There is also uncertainty about the composition of an optimal phenolic profile. It is known that some phenolics either require light to be synthesized, or that the fruit accumulates higher concentrations of these compounds in the presence of light. However, it often is unclear whether the resulting phenolic accumulation was due to light itself or to a combination of that and the daytime radiation load driving berry temperature. In the last decade, these two effects have been separated in field experiments. What we learned is that consistent with the scientific literature and our biological understanding: flavonol accumulation was apparently insensitive to temperature but responsive to solar radiation, specifically UV. When we controlled solar radiation, anthocyanins in the berry skins decreased as berry temperatures rose. When we controlled berry temperature, shaded fruit developed less anthocyanin than did sunlit fruit. The concentration of the most abundant anthocyanin in the trial cultivar (Merlot) did not change significantly with temperature, but the other anthocyanins decreased as temperature rose. Perhaps not surprisingly, acylated anthocyanins, which are thought to be heat-stable during processing, represented a higher proportion of the total anthocyanin pool as berry temperatures rose. During the several weeks of ripening, short periods of extreme high temperature, for example, as little as 10 to 26 hours above 104ºF, were detrimental to anthocyanin accumulation. Condensed tannin profiles were not straightforward. For fruit sampled at the onset of ripening, tannin concentrations were higher with higher antecedent temperatures. Shorter polymers were more likely if we decreased the difference between day and night temperature.
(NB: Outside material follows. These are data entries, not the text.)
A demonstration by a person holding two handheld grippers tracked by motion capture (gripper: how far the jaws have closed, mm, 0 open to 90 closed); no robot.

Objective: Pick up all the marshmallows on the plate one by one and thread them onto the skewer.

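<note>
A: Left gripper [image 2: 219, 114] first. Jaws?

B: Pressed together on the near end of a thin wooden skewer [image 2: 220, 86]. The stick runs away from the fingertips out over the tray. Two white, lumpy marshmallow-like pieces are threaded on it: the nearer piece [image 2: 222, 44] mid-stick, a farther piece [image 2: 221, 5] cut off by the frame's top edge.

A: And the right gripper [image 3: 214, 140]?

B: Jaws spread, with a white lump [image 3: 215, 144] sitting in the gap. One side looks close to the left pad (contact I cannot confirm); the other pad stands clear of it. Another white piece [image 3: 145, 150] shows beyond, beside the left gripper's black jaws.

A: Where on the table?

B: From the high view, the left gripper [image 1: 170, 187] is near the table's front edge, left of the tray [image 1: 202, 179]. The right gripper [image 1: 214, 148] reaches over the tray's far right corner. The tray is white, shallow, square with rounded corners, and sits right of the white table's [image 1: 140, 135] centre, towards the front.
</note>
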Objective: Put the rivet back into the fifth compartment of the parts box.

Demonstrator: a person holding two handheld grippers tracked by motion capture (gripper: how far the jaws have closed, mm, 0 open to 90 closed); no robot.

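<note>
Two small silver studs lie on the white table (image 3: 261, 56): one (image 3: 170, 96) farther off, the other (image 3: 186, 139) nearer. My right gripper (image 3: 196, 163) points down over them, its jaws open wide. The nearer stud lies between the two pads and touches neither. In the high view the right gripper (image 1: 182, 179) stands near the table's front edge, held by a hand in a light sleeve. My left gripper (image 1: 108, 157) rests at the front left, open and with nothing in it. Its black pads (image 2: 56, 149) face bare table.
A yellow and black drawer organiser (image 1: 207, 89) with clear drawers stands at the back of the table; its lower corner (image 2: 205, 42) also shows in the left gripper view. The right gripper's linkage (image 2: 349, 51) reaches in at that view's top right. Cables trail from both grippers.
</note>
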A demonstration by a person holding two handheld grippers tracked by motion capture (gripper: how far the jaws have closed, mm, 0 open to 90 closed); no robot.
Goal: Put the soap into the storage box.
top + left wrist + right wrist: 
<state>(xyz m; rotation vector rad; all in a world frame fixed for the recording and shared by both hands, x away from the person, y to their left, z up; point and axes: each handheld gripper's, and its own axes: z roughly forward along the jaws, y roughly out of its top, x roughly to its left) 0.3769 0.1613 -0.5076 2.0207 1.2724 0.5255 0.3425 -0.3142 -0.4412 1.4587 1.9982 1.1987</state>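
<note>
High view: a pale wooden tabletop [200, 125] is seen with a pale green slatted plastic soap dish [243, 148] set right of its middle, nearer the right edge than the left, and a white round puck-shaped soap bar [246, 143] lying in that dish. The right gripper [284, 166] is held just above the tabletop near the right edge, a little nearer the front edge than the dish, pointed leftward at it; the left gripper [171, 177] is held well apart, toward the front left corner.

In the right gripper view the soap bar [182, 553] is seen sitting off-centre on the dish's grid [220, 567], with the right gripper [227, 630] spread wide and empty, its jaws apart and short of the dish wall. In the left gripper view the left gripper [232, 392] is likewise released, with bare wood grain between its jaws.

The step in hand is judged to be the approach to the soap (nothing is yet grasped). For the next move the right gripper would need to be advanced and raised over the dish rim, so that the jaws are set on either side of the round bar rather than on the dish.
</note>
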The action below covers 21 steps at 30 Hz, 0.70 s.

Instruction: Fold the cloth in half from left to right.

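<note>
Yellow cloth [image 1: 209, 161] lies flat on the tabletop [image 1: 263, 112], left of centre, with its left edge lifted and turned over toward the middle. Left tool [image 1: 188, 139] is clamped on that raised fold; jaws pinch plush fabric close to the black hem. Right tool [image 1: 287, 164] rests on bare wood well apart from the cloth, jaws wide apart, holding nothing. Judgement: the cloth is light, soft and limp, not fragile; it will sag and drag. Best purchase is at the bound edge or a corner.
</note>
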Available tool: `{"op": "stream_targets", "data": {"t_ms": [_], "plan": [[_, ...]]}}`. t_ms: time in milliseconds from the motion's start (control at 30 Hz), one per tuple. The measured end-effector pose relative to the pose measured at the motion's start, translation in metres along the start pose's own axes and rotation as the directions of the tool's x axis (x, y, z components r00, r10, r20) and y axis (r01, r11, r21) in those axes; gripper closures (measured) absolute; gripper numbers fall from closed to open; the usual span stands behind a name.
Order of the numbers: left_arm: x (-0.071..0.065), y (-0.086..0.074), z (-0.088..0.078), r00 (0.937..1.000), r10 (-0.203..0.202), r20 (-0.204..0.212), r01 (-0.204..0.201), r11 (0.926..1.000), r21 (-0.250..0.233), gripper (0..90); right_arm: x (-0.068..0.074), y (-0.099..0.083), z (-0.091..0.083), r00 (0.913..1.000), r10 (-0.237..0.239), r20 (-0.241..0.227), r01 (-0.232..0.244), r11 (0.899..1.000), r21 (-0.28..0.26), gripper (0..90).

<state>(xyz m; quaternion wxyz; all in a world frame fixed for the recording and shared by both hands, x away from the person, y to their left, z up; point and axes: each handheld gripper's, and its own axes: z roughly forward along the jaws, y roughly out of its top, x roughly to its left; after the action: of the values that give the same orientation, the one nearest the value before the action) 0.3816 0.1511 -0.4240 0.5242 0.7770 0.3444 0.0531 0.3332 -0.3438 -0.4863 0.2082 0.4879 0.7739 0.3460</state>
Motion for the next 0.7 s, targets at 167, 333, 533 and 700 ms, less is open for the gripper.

However, neither of these outcomes was true at harvest. When fruit temperature was controlled only during ripening, there was no apparent effect at harvest on the concentration of condensed tannins or on their profiles, in either skins or seeds.

Summary

The grape grower’s challenge in biological terms is to configure the vine canopy to maximize solar radiation interception for photosynthesis and to create an ‘optimum’ fruit microclimate for ripening. The term ‘optimum’ is ambiguous, but we can perhaps state universally that growers manage the canopy to avoid extremes of solar radiation and temperature that would compromise the synthesis or accumulation of maturity- and quality-associated compounds in the fruit.

Resources

Spayd, S.E., J.M. Tarara, D.L. Mee, and J.C. Ferguson. 2002. Separation of Sunlight and Temperature Effects on the Composition of Vitis vinifera cv. Merlot Berries. American Journal of Enology and Viticulture 53: 171-182.

Tarara, J.M., J. Lee, S.E. Spayd, and C.F. Scagel. 2008. Berry Temperature and Solar Radiation Alter Acylation, Proportion, and Concentration of Anthocyanin in Merlot Grapes. American Journal of Enology and Viticulture 59: 235-247.